El teléfono sonó tarde en la noche. En la pantalla apareció el nombre de mi nieto de diez años, y lo que me dijeron por teléfono me conmovió por completo.
El teléfono sonó tarde en la noche. En la pantalla apareció el nombre de mi nieto de diez años, y lo que me dijeron por teléfono lo revolvió todo dentro de mí.
En la pantalla aparecía el nombre de mi nieto de diez años. Solo alcanzó a decir tres palabras:
—Abuelo… ayúdame.
Después de eso, la llamada se cortó. Al escuchar esas palabras, me quedé paralizado: ¿por qué mi nieto me llamaba a esa hora y me pedía ayuda?
Tomé el teléfono de inmediato e intenté llamar a mi hija para entender qué estaba pasando en su casa, pero no respondió.

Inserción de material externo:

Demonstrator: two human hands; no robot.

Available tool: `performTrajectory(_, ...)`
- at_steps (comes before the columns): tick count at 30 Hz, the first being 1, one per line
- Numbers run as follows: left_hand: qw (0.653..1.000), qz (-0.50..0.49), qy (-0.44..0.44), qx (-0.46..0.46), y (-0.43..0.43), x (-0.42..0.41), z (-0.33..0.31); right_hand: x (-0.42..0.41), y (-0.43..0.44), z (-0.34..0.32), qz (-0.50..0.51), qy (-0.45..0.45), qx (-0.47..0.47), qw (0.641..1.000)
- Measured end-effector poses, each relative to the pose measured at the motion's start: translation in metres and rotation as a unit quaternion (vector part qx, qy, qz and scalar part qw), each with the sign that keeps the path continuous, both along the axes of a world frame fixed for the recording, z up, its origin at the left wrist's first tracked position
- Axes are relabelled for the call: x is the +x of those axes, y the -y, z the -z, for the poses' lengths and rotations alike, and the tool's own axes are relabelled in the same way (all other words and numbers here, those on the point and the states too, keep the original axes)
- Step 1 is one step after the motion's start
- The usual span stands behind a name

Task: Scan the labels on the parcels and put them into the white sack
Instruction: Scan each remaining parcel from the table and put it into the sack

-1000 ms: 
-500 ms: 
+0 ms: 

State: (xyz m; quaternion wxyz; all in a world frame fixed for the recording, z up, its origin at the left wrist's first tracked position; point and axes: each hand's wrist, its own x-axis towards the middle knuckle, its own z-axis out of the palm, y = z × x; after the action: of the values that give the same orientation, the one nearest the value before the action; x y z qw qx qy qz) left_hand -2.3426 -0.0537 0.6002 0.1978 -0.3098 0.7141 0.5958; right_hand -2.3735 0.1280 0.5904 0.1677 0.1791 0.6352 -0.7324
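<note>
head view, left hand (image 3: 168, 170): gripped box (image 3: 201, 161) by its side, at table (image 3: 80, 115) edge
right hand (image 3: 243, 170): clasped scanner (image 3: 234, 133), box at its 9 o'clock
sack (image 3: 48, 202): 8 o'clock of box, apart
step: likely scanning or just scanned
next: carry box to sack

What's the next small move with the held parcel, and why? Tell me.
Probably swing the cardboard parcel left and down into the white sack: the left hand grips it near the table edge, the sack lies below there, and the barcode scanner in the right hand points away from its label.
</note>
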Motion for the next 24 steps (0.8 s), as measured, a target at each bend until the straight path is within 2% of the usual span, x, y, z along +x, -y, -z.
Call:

Entonces comprendí que tenía que actuar de inmediato.
Me vestí rápidamente, salí de casa, subí al coche y conduje a toda velocidad hacia su apartamento.
Durante todo el trayecto pensé en lo que podía encontrar allí, pero no lograba imaginarlo.
Al llegar a su vivienda, fui directamente a la habitación donde dormía mi nieto.
La puerta estaba cerrada, pero desde dentro se oía el llanto de un niño.
Al escucharlo, sin dudarlo un segundo, empujé la puerta con esfuerzo y entré.
Mi nieto estaba sentado llorando y, al verme, sintió un poco de alivio.
—¿Qué pasó, cariño?
El niño apenas reunió fuerzas para contarme lo que había ocurrido. Su relato me dejó en shock, y lo que hice después…
Mi nieto, conteniendo las lágrimas con dificultad, empezó a hablar:
—Abuelo… él le gritaba a mamá y tuve miedo de que pudiera hacernos daño. Por eso te llamé, pero no alcancé a contarte lo que estaba pasando, porque entró en la habitación y me quitó el teléfono.
—¿De quién hablas? —pregunté.
—Del marido de mamá —respondió—, de mi padrastro, que en los últimos días se ha estado comportando con nosotros de una manera muy cruel.
Mientras escuchaba al niño, comprendí que allí estaban ocurriendo cosas muy graves y la forma miserable en que ese hombre trataba a mi hija y a mi nieto.
Me giré para ir rápidamente a la habitación donde él dormía, pero al darme la vuelta lo vi: estaba justo detrás de mí, había estado escuchando toda nuestra conversación.
Al verlo, lo golpeé con fuerza por sus atrocidades, tomé a mi nieto y a mi hija conmigo y los llevé a mi casa.
Y solo entonces, después de esos últimos días, comprendieron que ya no estaban indefensos y que nadie ni nada volvería a amenazarlos.